事業承継フォーラム2012【第一話】社長業を伝えること
こんばんは。コアコンサルティングの土田正憲です。
10月12日(金)、都内で開催された事業承継フォーラムに参加してきました。

当日は、基調講演をはじめ事業承継支援と第三者承継に関するパネルディスカッションが行われました。
そこで、今日から数回に分けてこのフォーラムで感じたことを書いていきたいと思います。
今回は、基調講演について。
「『一代一創業』でつくる百年企業」の演題で、チロルチョコ(株)の代表取締役であられる松尾利彦氏が講演されました。チロルチョコ、皆さんご存知ですよね。
■チロルチョコ(株)のホームページ
http://www.tirol-choco.com/
これまで松尾氏はこのような講演を引き受けたことがなかったのですが、来年、同社では事業承継を予定していることもあり、今回は節目として引き受けたそうです。
松尾氏の話はどれも印象的でした。
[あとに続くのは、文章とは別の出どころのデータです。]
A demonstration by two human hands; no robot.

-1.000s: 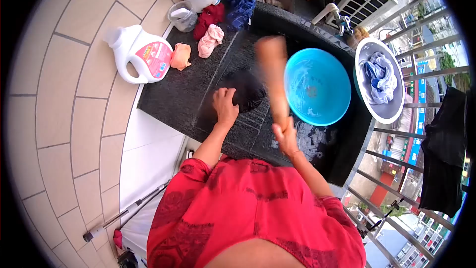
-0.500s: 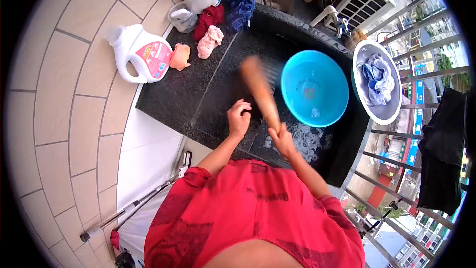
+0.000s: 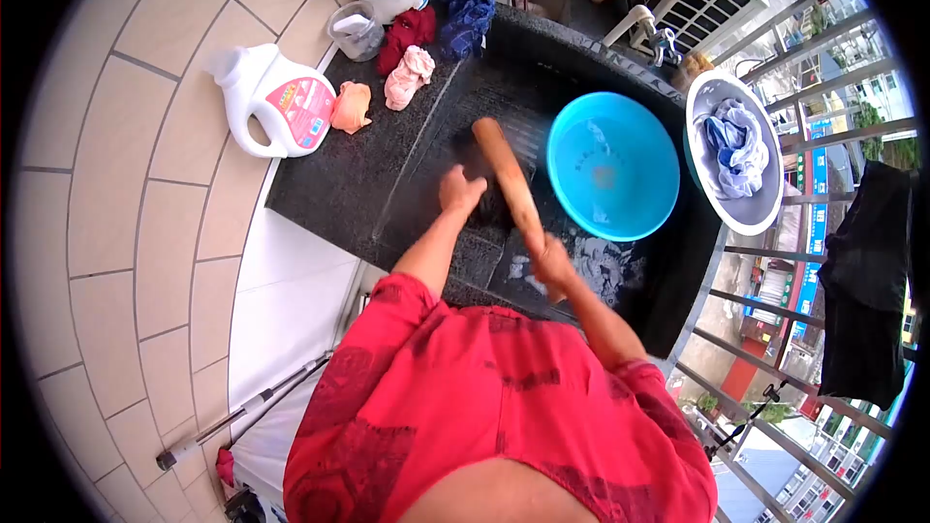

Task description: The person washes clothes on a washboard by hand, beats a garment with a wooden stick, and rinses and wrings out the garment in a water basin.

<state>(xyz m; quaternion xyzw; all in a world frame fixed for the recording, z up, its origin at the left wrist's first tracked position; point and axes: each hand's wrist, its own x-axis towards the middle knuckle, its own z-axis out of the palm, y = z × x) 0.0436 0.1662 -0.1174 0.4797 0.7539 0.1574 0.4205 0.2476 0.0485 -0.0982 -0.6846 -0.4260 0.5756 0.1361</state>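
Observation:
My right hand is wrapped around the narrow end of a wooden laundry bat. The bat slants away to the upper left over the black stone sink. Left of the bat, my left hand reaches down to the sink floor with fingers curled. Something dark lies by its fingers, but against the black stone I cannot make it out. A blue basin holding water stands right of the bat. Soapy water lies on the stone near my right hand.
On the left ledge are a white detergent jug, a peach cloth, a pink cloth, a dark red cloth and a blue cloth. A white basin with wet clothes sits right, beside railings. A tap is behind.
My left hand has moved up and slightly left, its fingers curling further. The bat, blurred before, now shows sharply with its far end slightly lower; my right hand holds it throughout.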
その中でも特に心に残ったのは、折に触れて後継者と社長業について話をしているということです。
社長業。
しばしば耳にする言葉です。
松尾氏が考える社長業は2つ。
1つ目は雇用を守ることです。
社長は全社員の人生を背負っている。だから雇用を守らなくてはならないということです。実は、この後に行われたパネルディスカッションにおいても、雇用を守るために事業を承継し、継続していかなければならないという話があがっていました。
これは大変重要なことだと思います。
資料は少し古いですが、2006年版中小企業白書には、年間約29万社の中小企業の廃業のうち、後継者不在を第1の理由とした廃業は約7万社となっています。中小企業は我が国企業の9割を占め、常時雇用者の7割が働いています。もし事業承継が円滑に行われなければ雇用や技術が喪失し、日本経済にとって大きな損失となってしまいます。
そして2つ目。社長は自社の成長戦略を描いていかなければならないということです。もちろん、これは雇用の確保にもつながっていくことは言うまでもありません。
今回の講演では、この2つの重さを強く感じることができました。他方、事業承継にあたっては、これをいかにして後継者に伝え、実践させていくにかが肝要です。そのためには、「折に触れて後継者と話しをしている」という松尾氏の言葉にあるように、社長から後継者に対して機会があるごとに何度も伝えていくことが必要となります。
講演ではこのほかにも参考になる話もたくさんありました。改めて書いていきたいと思います。
あっ、そうそう。
小学生の娘に「チロルチョコの社長の話を聴いてきたよ」と話したところ、「きなこもちが食べたくなった」と・・・。きなこもちはチロルチョコの大ヒット商品。この商品化の話もおもしろかったです。